Explore where our food comes from by clicking on the image.
Explore where our food comes from by clicking on the image.
Of course, Annex 1 is being looked at again now. New estimates of countries’ interdependence, which formed a part of the background documentation for the Treaty’s deliberations on this issue, and have now just been formally published, do suggest that everybody’s interests would be served by an expansion of the Multilateral System to include crops such as quinoa. And lots of others too.

LATER: I guess a lot of this could be discussed later this year in Dubai… I wonder if there will be a call for inclusion of quinoa in Annex 1?
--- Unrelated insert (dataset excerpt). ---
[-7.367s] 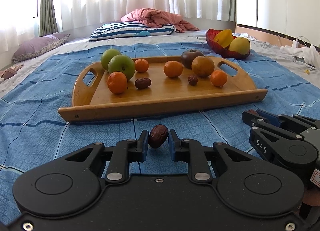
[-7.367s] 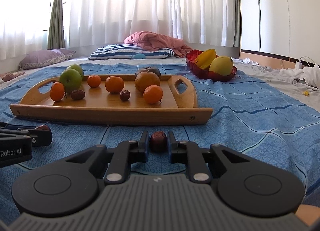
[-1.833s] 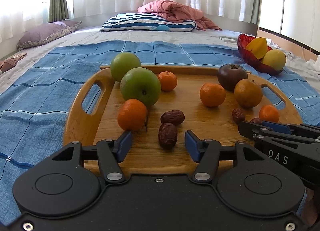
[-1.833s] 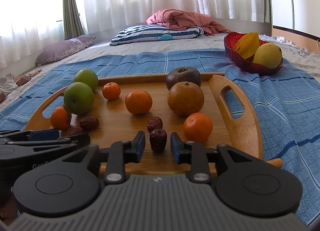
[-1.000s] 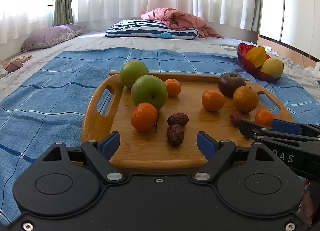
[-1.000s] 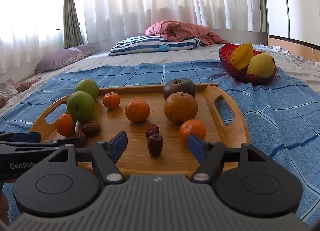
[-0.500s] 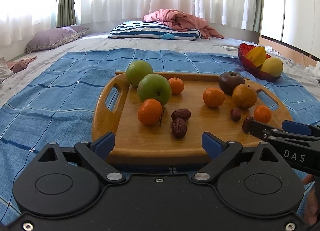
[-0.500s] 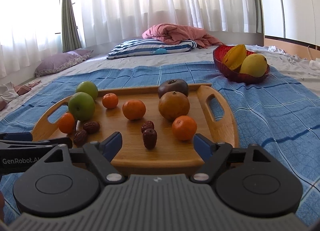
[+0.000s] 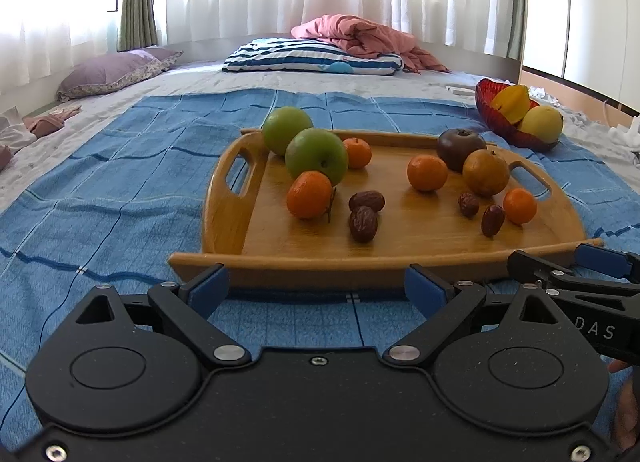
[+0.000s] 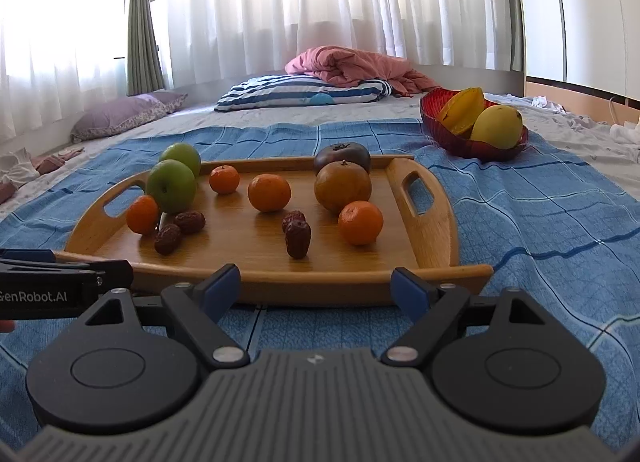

3 Replies to “The trouble with quinoa”

  1. Luigi: “interdependence”: but we knew all this ages ago – as far back as Purseglove, Jennings and Cock, and Kloppenburg and Kleinman, 1980s and earlier (none of these pioneers are credited with anything in the latest from CIAT). The Treaty negotiations refused to take crop introduction as the main reason for a treaty, instead playing around with patents and taxes (and failing). I was banging my head against a wall for a decade trying to make people see reason on crop introduction (and also failing). As I see it, `wild relatives’ and `nutrition’ are just muddying the water: lots of countries are making lots of money exporting previously introduced crops that do not depend on wild relatives for their success.
    Expanding the multilateral system is a flea-bite – making the existing Annex 1 work is the real challenge (and making all those billions of dollars earned from exporting introduced crops from developed and developing countries actually pay for the continued need for germplasm introduction). All this could have been left to the CBD and the CGIAR (now the only effective part of the `Global System’): fat chance once Rome got involved.